And, here is one of their "success stories," an attractive woman, about as big around as a pencil, gushing,

"I went from a size 10 to a size 2. It really works!"

'Scuze me? Say whaaat?! Went from a size what? A size 10? I've never worn a size 10 in my entire life. From the age of 12 or 13, I went from wearing a size 13 (the biggest junior size available at that time; now, juniors go up to size 21 -- scary, ain't it!) to a size 14-16 and on up from there.

If you want to be a size 2 and have the body capability to do that, go for it. But don't ever expect me to believe that a size 10 woman has any real understanding of what it is to be "overweight."

Harrumph!!!
 
Body dysmorphia!!!! They see their bodies differently then others see them. I have it, I think I am much thinner until I see my picture or myself in mirror and then I am horrified!! These people see themselves as fatter and want to be a size 0 if possible. IT important to realize that this surgery we are having or have had does not get you from a size 24 to size 10, remember that it takes you about 60% down if you are diligent and the rest is up to YOU. Worrisome since most of us have had a hard time to lose 1% let alone 40% but the hope is that your/my eating habits are going to change due to the surgery with us looking at sugars and carbos and proteins in the things we put in our mouth so when the 40% comes to be ours we will continue to look at those things and increase our exercise now that we are thinner and healthier and less uncomfortable doing so. I know, I for one, if I am going through all this I do not want to gain any weight back so will work hard to keep it off, scary it can go back on!! Does the pouch stretch or do the grhelins find a new home in the pouch since they were in the part of the stomach that is not used in Bypass or cut off in Sleeve surgery and not sure why happens to them in Duodenal Switch, I think they are cut away but do they come back would be a question to ask the doc. They are the hormones that make us hungry and give an appetite. Those who eat out of nerves or anytihng not hunger are still going to have to relearn habits to not gain weight back.
 
Sandie, I had to laugh at your comment. I, too, think that I am thinner than I am. I also think I'm taller (I'm just a shade over 5 feet), until I look in the mirror or see a picture of myself standing next to someone else. I always thought that was really weird until I heard Rosie O'Donnell say something similar about her body image.
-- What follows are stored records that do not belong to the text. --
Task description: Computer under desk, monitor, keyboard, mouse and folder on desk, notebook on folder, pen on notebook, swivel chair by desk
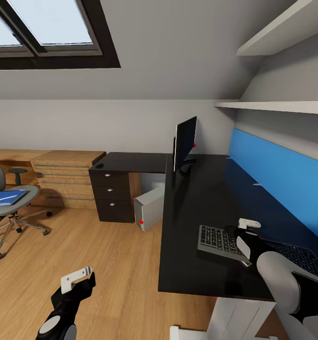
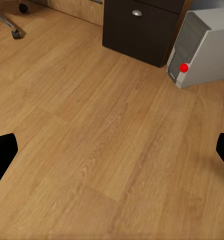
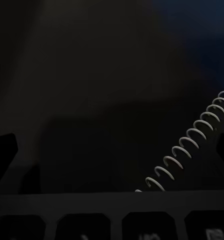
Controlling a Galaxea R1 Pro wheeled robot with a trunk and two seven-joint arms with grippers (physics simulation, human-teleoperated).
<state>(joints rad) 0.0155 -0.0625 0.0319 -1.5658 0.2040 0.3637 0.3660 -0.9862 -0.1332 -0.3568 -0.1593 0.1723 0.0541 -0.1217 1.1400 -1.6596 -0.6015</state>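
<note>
Right gripper (image 1: 244, 231) on keyboard (image 1: 218, 240)
Keyboard directly under its fingers, touching; grasp state unclear. Left gripper (image 1: 78, 279) released, over floor.

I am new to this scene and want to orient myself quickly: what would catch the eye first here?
The long black desk along the blue wall panel stands out, with a monitor at its far end and a keyboard near the right pincer. A grey computer sits on the floor beneath it. At the far left, a swivel chair carries a blue folder.
</note>
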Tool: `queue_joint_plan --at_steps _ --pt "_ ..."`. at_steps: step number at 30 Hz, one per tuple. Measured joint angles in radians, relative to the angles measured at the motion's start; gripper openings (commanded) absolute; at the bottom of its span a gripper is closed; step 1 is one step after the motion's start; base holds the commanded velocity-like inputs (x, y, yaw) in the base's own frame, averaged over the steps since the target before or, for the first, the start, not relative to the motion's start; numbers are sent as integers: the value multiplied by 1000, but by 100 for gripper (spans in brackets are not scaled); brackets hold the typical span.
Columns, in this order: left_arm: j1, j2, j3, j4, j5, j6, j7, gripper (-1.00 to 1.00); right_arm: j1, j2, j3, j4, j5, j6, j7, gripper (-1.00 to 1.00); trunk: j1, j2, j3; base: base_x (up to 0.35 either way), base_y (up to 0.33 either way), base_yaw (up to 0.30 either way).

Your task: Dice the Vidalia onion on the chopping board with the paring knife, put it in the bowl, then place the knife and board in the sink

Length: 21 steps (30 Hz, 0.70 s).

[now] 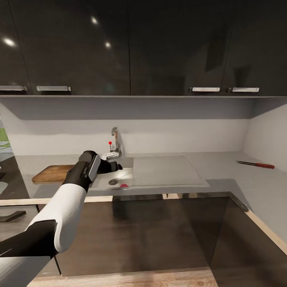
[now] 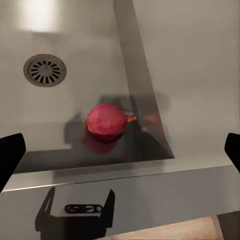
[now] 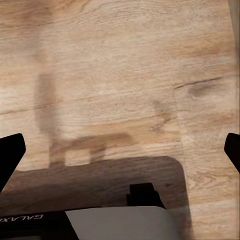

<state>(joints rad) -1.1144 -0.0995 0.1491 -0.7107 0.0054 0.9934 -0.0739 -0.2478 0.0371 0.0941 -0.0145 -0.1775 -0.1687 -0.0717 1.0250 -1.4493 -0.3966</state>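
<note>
Onion (image 2: pixel 106 121) sits on sink (image 1: pixel 119 175) floor near drain (image 2: pixel 45 69), reddish, untouched. Going L to R: chopping board (image 1: pixel 54 173) on countertop (image 1: pixel 223 167); your L gripper (image 2: pixel 120 150) hovers over basin, fingers wide apart, empty. Paring knife (image 1: pixel 255 164) lies far R. R gripper (image 3: pixel 120 150) spread open over wood floor (image 3: pixel 120 75).

In the head view the left arm (image 1: pixel 75 181) covers the near end of the chopping board (image 1: pixel 52 173) and part of the sink (image 1: pixel 159 175). Of the Vidalia onion (image 1: pixel 124 185) we see just a sliver above the basin's front wall. The left gripper's (image 2: pixel 120 150) fingertips (image 2: pixel 10 155) are cut by the left wrist view's edges, as are the right gripper's (image 3: pixel 120 150) in the right wrist view. The paring knife (image 1: pixel 255 164) is too small for detail.
</note>
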Motion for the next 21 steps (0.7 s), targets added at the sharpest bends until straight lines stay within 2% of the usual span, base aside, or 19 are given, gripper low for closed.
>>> queue_joint_plan --at_steps 14,21 --pt "0 2 1 0 -9 -8 9 100 0 1 0 0 0 0 -10 100 0 0 0 0 0 0" --pt "0 1 -2 3 -8 -9 99 100 0 1 0 0 0 0 -10 100 0 0 0 0 0 0"
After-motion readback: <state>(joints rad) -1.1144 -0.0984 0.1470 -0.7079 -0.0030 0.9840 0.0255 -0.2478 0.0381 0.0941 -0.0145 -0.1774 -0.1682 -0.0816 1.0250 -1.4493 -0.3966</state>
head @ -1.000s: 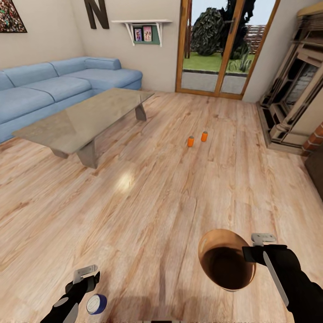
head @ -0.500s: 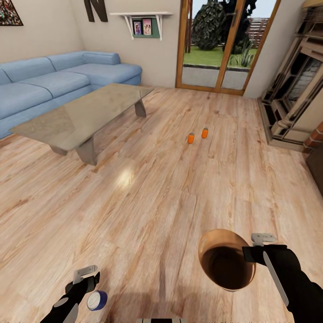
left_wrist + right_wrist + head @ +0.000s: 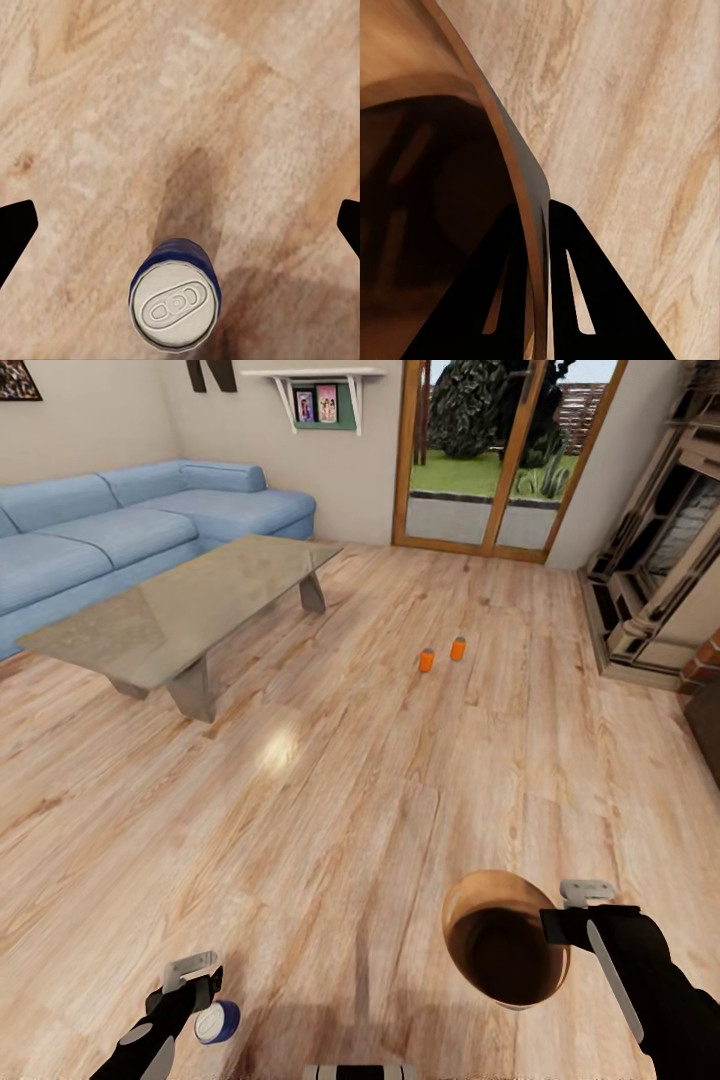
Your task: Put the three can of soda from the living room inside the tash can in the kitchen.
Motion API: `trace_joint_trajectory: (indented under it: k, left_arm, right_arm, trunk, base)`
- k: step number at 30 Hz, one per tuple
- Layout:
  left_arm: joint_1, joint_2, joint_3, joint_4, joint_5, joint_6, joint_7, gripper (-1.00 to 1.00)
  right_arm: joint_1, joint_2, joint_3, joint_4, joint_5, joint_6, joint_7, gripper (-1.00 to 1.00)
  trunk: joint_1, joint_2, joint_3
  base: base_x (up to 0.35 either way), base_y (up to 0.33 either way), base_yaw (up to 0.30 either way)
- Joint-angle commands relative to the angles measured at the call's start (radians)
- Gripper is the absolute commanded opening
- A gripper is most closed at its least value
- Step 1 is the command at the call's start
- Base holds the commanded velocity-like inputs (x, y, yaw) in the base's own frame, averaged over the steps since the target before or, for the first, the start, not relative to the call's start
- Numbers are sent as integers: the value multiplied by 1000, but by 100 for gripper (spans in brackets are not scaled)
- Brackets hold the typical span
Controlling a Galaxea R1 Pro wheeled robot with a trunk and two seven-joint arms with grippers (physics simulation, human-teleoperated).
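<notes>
Right gripper (image 3: 556,925) is clamped on the rim of the brown bin (image 3: 500,940), one finger inside the wall, one outside; the bin hangs low over the wood floor (image 3: 330,810). Left gripper (image 3: 195,980) has its fingers spread wide with nothing gripped; a blue can (image 3: 175,303) sits upright on the floor between them. Two orange soda cans (image 3: 441,654) stand side by side on open floor well ahead. Grey low table (image 3: 180,610) and blue sofa (image 3: 100,540) sit off to the left, fireplace (image 3: 650,580) right, glass doors (image 3: 490,460) beyond.
</notes>
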Motion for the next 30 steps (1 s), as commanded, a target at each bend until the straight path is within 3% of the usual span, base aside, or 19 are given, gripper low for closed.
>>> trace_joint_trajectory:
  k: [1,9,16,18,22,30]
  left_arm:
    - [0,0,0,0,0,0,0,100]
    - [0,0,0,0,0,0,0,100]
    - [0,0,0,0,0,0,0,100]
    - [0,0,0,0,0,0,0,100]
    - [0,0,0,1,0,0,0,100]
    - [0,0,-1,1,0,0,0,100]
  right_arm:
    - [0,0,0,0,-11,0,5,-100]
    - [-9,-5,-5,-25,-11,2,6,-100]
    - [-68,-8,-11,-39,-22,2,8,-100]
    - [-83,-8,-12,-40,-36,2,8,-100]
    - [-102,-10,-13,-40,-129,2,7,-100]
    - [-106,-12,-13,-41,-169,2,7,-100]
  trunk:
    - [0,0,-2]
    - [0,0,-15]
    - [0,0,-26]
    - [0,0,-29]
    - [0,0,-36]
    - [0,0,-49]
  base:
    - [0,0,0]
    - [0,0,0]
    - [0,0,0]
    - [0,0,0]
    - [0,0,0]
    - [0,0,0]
I even asked the psych about it. While he agreed it's body dysmorphia, it's not **as harmful** as anorexia. Although it does keep you from dieting because in your head you look fine.
 
Oh my goodness....I have never heard of this"Body Dysmorphia" but that is exactly how I look at myself. I think I look good until a picture is taken. Maybe I should take more pictures of myself and paste them everywhere is the house. Is that overweight persons shock treatment???
 
Oh my goodness....I have never heard of this"Body Dysmorphia" but that is exactly how I look at myself. I think I look good until a picture is taken. Maybe I should take more pictures of myself and paste them everywhere is the house. Is that overweight persons shock treatment???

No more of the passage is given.